Fitting to an additional CPUE survey

library(rema)
library(ggplot2)
library(dplyr)
library(cowplot) # install.packages('cowplot') # helpful plotting utilities
library(knitr)

ggplot2::theme_set(cowplot::theme_cowplot(font_size = 14) +
                     cowplot::background_grid() +
                     cowplot::panel_border())

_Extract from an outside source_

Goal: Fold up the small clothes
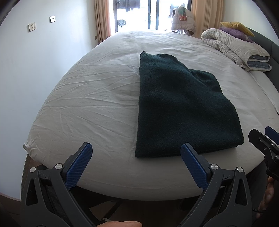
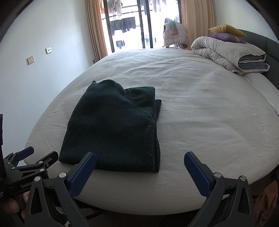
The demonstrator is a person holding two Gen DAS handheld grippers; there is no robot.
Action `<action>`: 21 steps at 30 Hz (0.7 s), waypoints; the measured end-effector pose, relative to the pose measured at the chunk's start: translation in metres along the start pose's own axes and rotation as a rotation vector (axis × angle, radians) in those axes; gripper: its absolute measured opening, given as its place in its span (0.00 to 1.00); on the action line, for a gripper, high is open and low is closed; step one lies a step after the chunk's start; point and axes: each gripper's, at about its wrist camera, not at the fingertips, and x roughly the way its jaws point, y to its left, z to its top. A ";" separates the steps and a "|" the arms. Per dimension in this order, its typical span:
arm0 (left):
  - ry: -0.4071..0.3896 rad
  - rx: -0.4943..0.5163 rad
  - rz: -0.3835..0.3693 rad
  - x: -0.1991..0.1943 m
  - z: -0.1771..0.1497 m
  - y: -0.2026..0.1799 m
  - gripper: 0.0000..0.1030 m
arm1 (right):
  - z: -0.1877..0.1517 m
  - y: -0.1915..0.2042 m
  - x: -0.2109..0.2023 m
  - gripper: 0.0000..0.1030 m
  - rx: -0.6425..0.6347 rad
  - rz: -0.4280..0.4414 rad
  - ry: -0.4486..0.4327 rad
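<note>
A dark green knitted sweater (image 1: pixel 183 104) lies folded lengthways on the white-sheeted bed (image 1: pixel 87 104), its hem at the near edge. It looks soft, thick and floppy, light enough to lift by pinching both near hem corners, though the layers may slide apart. The left gripper (image 1: pixel 136 167) hovers just short of the hem's left corner, jaws spread wide and empty. The right gripper (image 2: pixel 139 171) hangs near the right corner, equally wide.

- Left wrist view: looks from the near edge of the bed (image 1: pixel 104 97) toward the window (image 1: pixel 150 14) at 12 o'clock, low and close.
- Right wrist view: same heading, set further right.
- Shared: the folded garment (image 1: pixel 183 108), bed and window.
</note>
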 end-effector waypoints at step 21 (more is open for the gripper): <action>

This vignette demonstrates how to fit the REMA model to a biomass survey and auxiliary CPUE index. We show the transition from the formerly used ADMB REMA model, which was determined to have invalid statistical inference due to an error in the specification of the SEPARABLE_FUNCTION. We fit the correctly-specified version of the same model using rema and discuss differences in the results and trade-offs between observation and process error (PE) variance. Next, we introduce a model that estimates additional observation error for the biomass and CPUE surveys and compare these models using Akaike Information Criteria (AIC). Finally, we demonstrate how rema can be used to compare apportionment results from alternative models.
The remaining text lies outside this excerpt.